Por causa de tudo isso, o casal decidiu entrar com uma ação contra o padre, em 2008, por danos morais. Mas o processo não foi simples.
Quatro anos mais tarde, os pedidos do casal foram julgados improcedentes pelo juiz da 13ª Vara Cível e Ambiental da Comarca de Goiânia, Otacílio de Mesquita Zago. Ele entendeu que não houve abuso por parte do padre ao recorrer à justiça para interromper o procedimento, que também tinha sido autorizado pela justiça.
Na época, o casal ainda foi condenado a pagar a custas processuais e honorários advocatícios do padre, no valor de R$ 1,2 mil. Ao recorrerem da decisão, mais uma derrota. O relator do caso, Kisleu Dias Maciel Filho, chegou a citar em sua decisão que Tatielle e o marido “sofreram durante dias as dores e angústias ao terem que aguardar o parto natural do feto que esperavam” e que “não há dúvidas de que a ciência não poderia salvar a vida do bebê dos autores, em razão da letalidade da Síndrome de Body Stalk”. No entanto, optou por negar o pedido em favor do padre que, “como cidadão”, poderia “utilizar-se dos meios legais ao seu alcance para ver tutelado o direito à vida”.
Como não havia mais possibilidade de recurso em primeira e segunda instâncias, a defesa do casal levou o caso, em 2013, ao Superior Tribunal de Justiça (STJ) e ao STF.
Só em 2016, a justiça se posicionou a favor da família, após decisão da ministra do STJ Nancy Andrighi (única mulher a apreciar o caso em todo andamento do processo). A decisão reverteu todas as negativas anteriores e condenou o padre ao pagamento de indenização de R$ 60 mil a Tatielle e José Ricardo – com correção esse valor hoje está em R$ 398 mil. A decisão foi noticiada na época e o padre Lodi chegou a afirmar que não tinha bens para pagar a indenização.
Com base nessa decisão, o ministro do STF Dias Toffoli manteve a condenação, em última instância, encerrando o processo em agosto de 2020.
Foram 12 anos de processo em andamento na justiça até a sentença em trânsito e julgado (quando não há mais possibilidade de recurso por parte do réu), mas a saga de Tatielle está longe de acabar. Isso porque as advogadas do casal devem acompanhar agora o cumprimento da sentença, ou seja, o pagamento da indenização à família.
Esta fase inclui um prazo para o pagamento de forma voluntária e, se isso não acontecer, novos prazos para que a justiça indique bens do patrimônio do padre que possam ser utilizados para sanar a dívida. “O Código Civil determina um prazo de 5 anos para que a ação de cobrança seja ajuizada. O processo, todavia, não tem prazo para terminar”, explica a advogada Vitória Buzzi, da Anis. Procurado, o padre não quis comentar o caso.

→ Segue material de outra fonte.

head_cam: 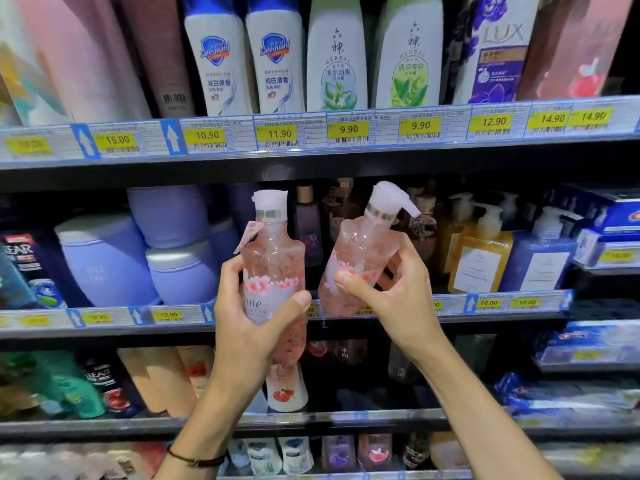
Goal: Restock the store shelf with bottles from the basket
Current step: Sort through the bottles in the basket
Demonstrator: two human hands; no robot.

Nesse meio tempo, Tatielle teve dois outros filhos, um que tem autismo e está com 10 anos e outro que está com quatro anos. Ela ainda sofre de um quadro grave de depressão.
A história de Tatielle, infelizmente, não é única. O próprio padre Lodi moveu outras ações judiciais parecidas contra outras mulheres. Uma delas foi em 2002, contra Gabriela de Oliveira Cordeiro, que estava grávida de um feto anencéfalo e já internada para interromper a gestação quando recebeu a notificação.
O caso de Gabriela foi levado ao STF, mas antes que fosse julgado ela deu à luz a Maria Vida, que morreu em sete minutos. O caso foi arquivado, mas motivou Débora Diniz e a Anis a entrar com a ADPF pedindo a descriminalização do aborto em casos como o dela. Em 2012, a sentença mudaria os rumos da tomada de decisão para mulheres como ela, e a interrupção da gravidez passou a ser permitida em casos de gestação de fetos anencéfalo.